Rep. Mike D'Agostino, D-Hamden, discusses union concessions deal on House floor. Credit: Keith Phaneuf / CTMirror.org
Rep. Mike D’Agostino, D-Hamden, discusses union concessions deal on House floor Credit: Keith M. Phaneuf / CTMirror.org

The House of Representatives on Monday narrowly approved the state employees’ concessions deal that is expected to save as much as $1.57 billion this fiscal year and next combined.

The Democrat-controlled House voted 78-72 almost entirely along party lines to endorse the deal.

The concessions package, which workers ratified earlier this month, tentatively is scheduled to go before the Senate on July 31.

Meanwhile, House and Senate Republican leaders objected to Monday’s vote. They argued that nonpartisan analysts — who hadn’t received all documentation from Gov. Dannel P. Malloy’s administration until last Friday — were unable to conduct a full review.

And a national public policy think-tank weighed in on the concessions. The Pew Charitable Trusts urged Connecticut officials to complement the package with new policies to measure public-sector benefits here against those in other states, and to safeguard against future fiscal crises in these programs.
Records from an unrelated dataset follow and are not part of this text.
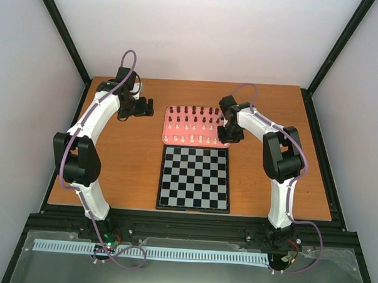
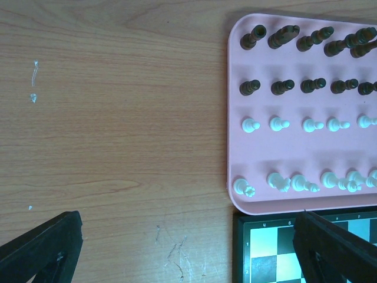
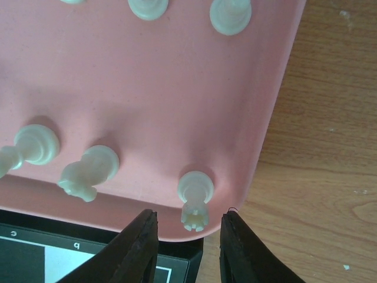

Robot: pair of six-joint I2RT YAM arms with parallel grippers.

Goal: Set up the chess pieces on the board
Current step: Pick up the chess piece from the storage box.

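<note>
All the chess pieces stand on a pink tray (image 1: 166, 139) just beyond the board (image 1: 195, 179). The dark pieces (image 2: 250, 87) fill the two far rows and the white pieces (image 2: 250, 125) the two near rows. My right gripper (image 3: 189, 217) hovers over the tray's near right corner (image 3: 147, 88). It is open, with a white rook (image 3: 195, 203) between its fingers and a gap on each side. My left gripper (image 2: 188, 227) is wide open and empty above bare wood, left of the tray (image 2: 235, 71) and the board's corner (image 2: 265, 247). No piece shows on the board.
The wooden table (image 1: 125, 164) spreads to both sides of the board and tray. A black frame rail (image 1: 185, 229) runs along the near edge by the arm bases. White walls and black corner posts close in the sides and back.
</note>
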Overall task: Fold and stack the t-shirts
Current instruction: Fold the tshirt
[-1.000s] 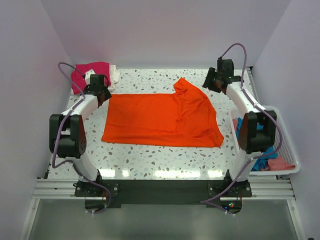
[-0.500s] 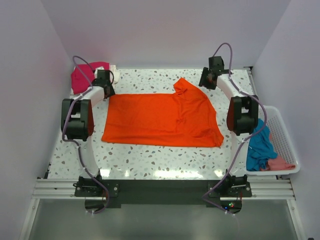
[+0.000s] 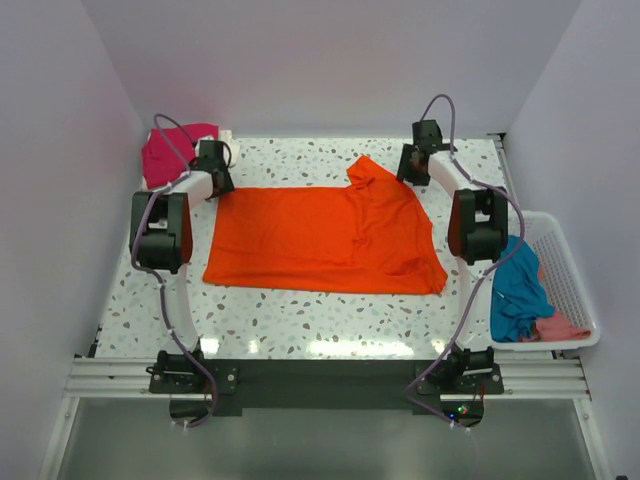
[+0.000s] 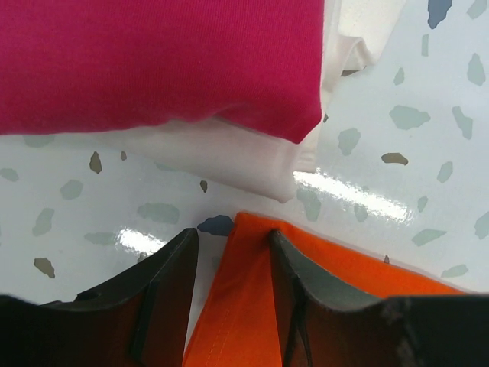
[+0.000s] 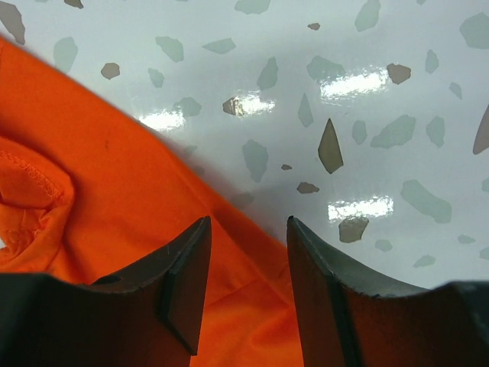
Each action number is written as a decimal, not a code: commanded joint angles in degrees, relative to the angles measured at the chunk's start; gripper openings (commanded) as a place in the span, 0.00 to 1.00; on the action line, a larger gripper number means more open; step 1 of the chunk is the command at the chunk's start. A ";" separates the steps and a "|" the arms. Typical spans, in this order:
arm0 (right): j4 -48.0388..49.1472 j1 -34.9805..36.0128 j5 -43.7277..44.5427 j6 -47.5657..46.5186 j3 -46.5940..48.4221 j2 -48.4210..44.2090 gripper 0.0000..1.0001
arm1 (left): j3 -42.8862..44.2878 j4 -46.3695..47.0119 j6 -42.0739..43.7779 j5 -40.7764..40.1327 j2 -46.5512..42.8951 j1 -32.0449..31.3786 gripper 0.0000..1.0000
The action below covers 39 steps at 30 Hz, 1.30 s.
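Observation:
The orange t-shirt lies spread flat mid-table, its far right part rumpled and folded over. My left gripper is at its far left corner. In the left wrist view that gripper is open, its fingers either side of the orange corner. My right gripper is at the shirt's far right edge. It is open too, straddling the orange hem. A folded magenta t-shirt rests on a white one at the back left.
A white slatted basket stands at the right table edge, holding a teal t-shirt and a salmon-pink one. The magenta stack sits just behind the left gripper. Walls close in the back and both sides.
Both arms have stretched out toward the back. The left gripper has reached the shirt's far left corner and narrowed its jaws. The right gripper has shifted left to the shirt's far right edge.

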 commanded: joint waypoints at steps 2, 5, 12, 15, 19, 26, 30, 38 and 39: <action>-0.96 -0.20 1.07 -1.81 4.50 1.85 0.48 | 3.59 1.62 0.90 1.27 1.54 -0.09 0.46; -1.58 -0.11 0.81 -1.81 5.29 3.17 0.48 | 4.47 1.26 0.90 1.53 2.51 -0.09 0.43; -0.96 -0.20 0.81 -1.89 3.63 3.09 0.34 | 5.26 1.09 0.90 1.80 3.57 -0.09 0.33; -0.96 -0.11 0.90 -1.89 3.36 3.17 0.21 | 5.26 1.09 1.08 1.45 3.39 -0.09 0.31; -1.22 -0.20 2.39 -2.16 3.54 3.00 0.05 | 3.60 2.84 1.60 1.27 1.55 0.00 0.35; -1.14 -0.20 2.57 -2.42 3.80 2.30 0.00 | 1.92 7.41 3.18 3.55 -1.44 0.79 0.44; -0.61 -0.20 2.04 -2.60 3.62 1.77 0.00 | 2.28 8.90 3.98 5.40 -1.27 0.97 0.44; -0.61 -0.20 1.60 -2.68 3.62 1.85 0.00 | 1.83 11.90 5.12 8.30 -0.57 1.05 0.42; -0.61 -0.20 1.51 -2.68 3.62 1.94 0.00 | 1.92 10.59 5.21 8.04 -0.39 1.05 0.41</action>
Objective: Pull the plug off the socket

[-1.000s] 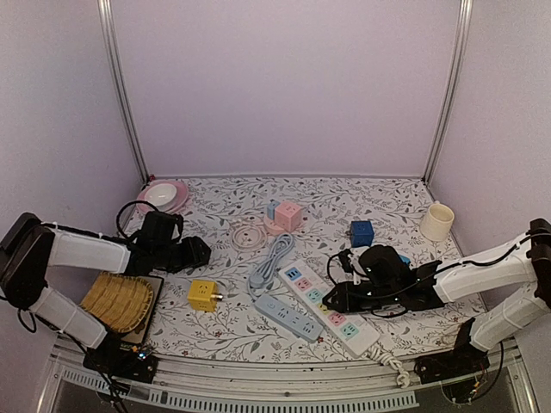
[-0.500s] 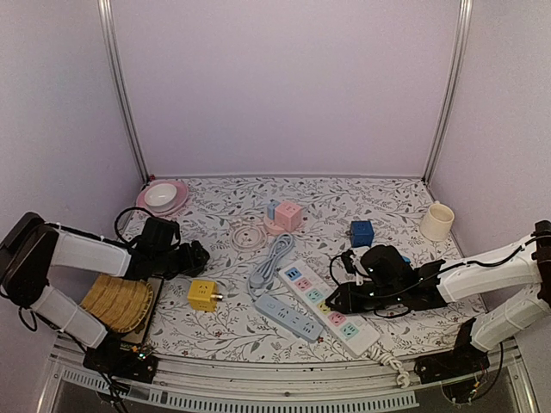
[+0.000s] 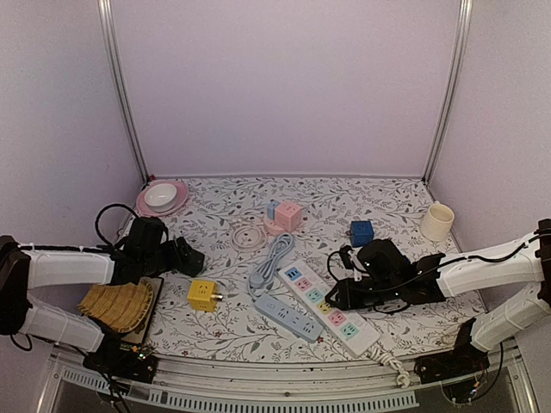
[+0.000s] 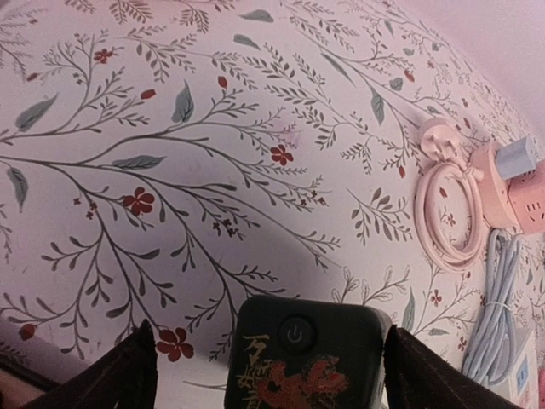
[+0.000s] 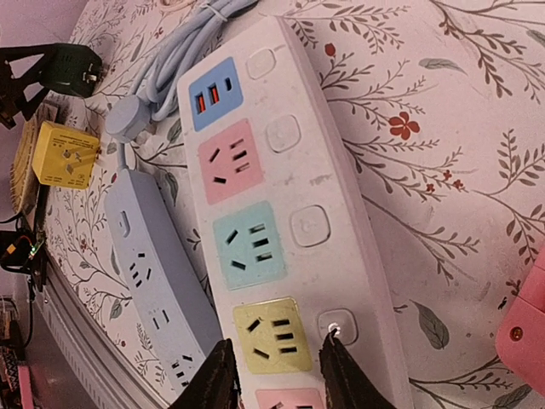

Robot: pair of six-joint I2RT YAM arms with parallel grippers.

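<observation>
The black plug (image 4: 306,341), with a power sign and red print on its face, sits between the fingers of the left claw (image 4: 266,375), which seems closed on it, at the left side of the counter (image 3: 224,202). It stands in no socket that I can see, so I judge the pull itself is done and what remains is to take the plug away. For this it is better to keep the grip firm and hold the plug level, then put it on a bare part of the cloth. The yellow cube socket (image 3: 202,294) is near, just to the right of the plug, and could be knocked. The right claw (image 5: 277,379) has its fingers a little apart and grips nothing; its tips are low over the white power strip (image 5: 272,213), at the yellow outlet. Beside this strip lies a blue-grey strip (image 5: 153,281). A pink coiled cord (image 4: 450,209) and a pink cube socket (image 3: 288,215) lie farther back, well apart from the plug.
</observation>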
‘This is structural change’

“You wanted structural change? This is structural change,” Rep. Mike D’Agostino, D-Hamden, said during the debate, echoing a term GOP lawmakers have invoked repeatedly in recent years when discussing the need to cut labor costs. “This deal saves billions.”

D’Agostino, who introduced the concessions deal on the House floor, added he believes this plan is the only way to achieve major labor costs savings this fiscal year and next.

You cannot make those changes unilaterally,” he said, adding that any attempt to do so would come to a bad end. “We are sued … and we lose.”

D’Agostino also said the concessions deal is the linchpin to any plan that could break the gridlock that has carried state government more than three weeks into the new fiscal year without an approved budget.

“This domino falls, I have no doubt we’re going to have a budget soon,” he said.

“We commend the House on making an important vote to protect critical public services and move our state forward by approving the SEBAC 2017 agreement,” the State Employees Bargaining Agent Coalition wrote in a statement. “This agreement saves $24 billion over the next twenty years, eliminates 30 percent of our budget deficit and is the largest savings agreement in our state’s history.  Through collective bargaining, we achieved every penny of savings originally sought by the governor.  We urge the Senate to vote quickly to preserve the full value of the agreement.”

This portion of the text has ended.